Other requirements include:

  1. disgorgement of gross profits of £6,201,085 (of which £1,953,085 will be contributed by ABC, being the repayment by ABC of a significant proportion of dividends that it had received from XYZ, albeit entirely innocently);
  2. payment of a financial penalty of £352,000, being a reasonable estimate of the unencumbered balance of cash available following a review by the SFO of XYZ’s cash flow projections over three years;
  3. past and future co-operation with the SFO (as further described) in all matters relating to the conduct arising out of the circumstances of the draft indictment; and
  4. review, maintenance of and reporting to the SFO on the organisation’s existing compliance programme (as further described).

The importance of XYZ’s conduct following discovery of the illegal conduct

The factors which mattered to the judge when deciding whether to permit a DPA included that:

  1. the self-report was prompt;
  2. the internal investigation was fully disclosed;
  3. XYZ provided its co-operation;
  4. XYZ has implemented new training programmes, policies and procedures and that it was the implementation which led to the discovery if the conduct (the judge also took note that there was no evidence that the parent company, ABC, knew anything about the illegal conduct); and
  5. prosecution and conviction would lead to significant legal costs and a financial penalty and that XYZ would risk insolvency harming the interest of workers, suppliers and the wider community.

Financial terms of the DPA

  1. Compensation was not appropriate as it was not possible to identify any victims who could be compensated.
  2. Disgorgement and financial penalties should be determined in a context where XYZ has limited means to pay and the maximum amount which it could pay without going into insolvency is said to be £352,000.
  3. Disgorgement of profits of £3.3m was proposed along with a financial penalty of £1.3m, in addition to which XYZ and ABC have agreed that ABC will also return £1,953,085 in dividends for XYZ to pay towards disgorgement, so that the total is £6,201,085, i.e. the total gross profit less the sum of £352,000 available over the period from XYZ’s resources.
  4. The financial penalty was proposed by the SFO at 250% of profits which would have meant £16.4m.
  5. However, in accordance with paragraph 5(4) of Schedule 17, discounting that sum for a guilty plea by 50% was appropriate in order to encourage others to self-report.

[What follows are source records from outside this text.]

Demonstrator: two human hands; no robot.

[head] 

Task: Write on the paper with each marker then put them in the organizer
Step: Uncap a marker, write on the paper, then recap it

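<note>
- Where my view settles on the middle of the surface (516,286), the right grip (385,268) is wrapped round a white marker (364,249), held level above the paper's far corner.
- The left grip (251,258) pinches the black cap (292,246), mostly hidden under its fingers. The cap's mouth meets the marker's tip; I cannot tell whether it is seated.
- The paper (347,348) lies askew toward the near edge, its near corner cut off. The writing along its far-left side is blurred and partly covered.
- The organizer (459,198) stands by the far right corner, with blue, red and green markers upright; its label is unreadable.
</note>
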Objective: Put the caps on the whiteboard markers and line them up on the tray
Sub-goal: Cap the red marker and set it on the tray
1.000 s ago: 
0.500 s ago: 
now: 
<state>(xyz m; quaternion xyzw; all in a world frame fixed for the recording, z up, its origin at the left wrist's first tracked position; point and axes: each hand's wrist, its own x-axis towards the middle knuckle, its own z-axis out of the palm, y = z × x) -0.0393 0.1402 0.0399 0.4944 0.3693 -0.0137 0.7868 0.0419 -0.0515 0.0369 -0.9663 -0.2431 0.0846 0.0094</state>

This would reduce the penalty to £8.2m.
  6. The judge concluded that the interests of justice do not require the defendant to be pursued into insolvency.
  7. The SFO accountants accept that the maximum XYZ could pay was £352,000 from its own resources and that beyond that it would need support from ABC.
  8. In view of XYZ’s financial situation, the SFO agreed not to pursue its costs.

Conclusion

As the judge recognised in his judgment, this case enabled the court to identify certain principles which the court is likely to consider in future cases when considering whether a future DPA is in the interests of justice, and that it is therefore of use to defendants and their advisers alike. The case will also demonstrate to companies that suspect illegal conduct has taken place the benefits of self-reporting, rather than ignoring such conduct or covering it up. The judge also points out that ABC was ignorant of the conduct, but in other cases it is possible that a parent company could have set up a subsidiary in order to use as a vehicle for corrupt payments. In such cases he indicates that is likely to lead to a prosecution of the parent under section 7(1) of the Bribery Act 2010. The onus then passes to the parent to establish a defence that it had put in place adequate procedures to prevent persons associated with the company from undertaking bribery.

This judgment, although not yet widely reported, due to its anonymisation, ought to encourage corporations to come forward and self-report illegal conduct. Hitherto, it is believed that corporates and some advisers have been hesitant about self-reporting, believing that it would be a gift to the SFO and only ever a downside for the corporate. In our view, this was always an incorrect assumption and risks tainting an otherwise clean management with the obvious allegation of a cover-up.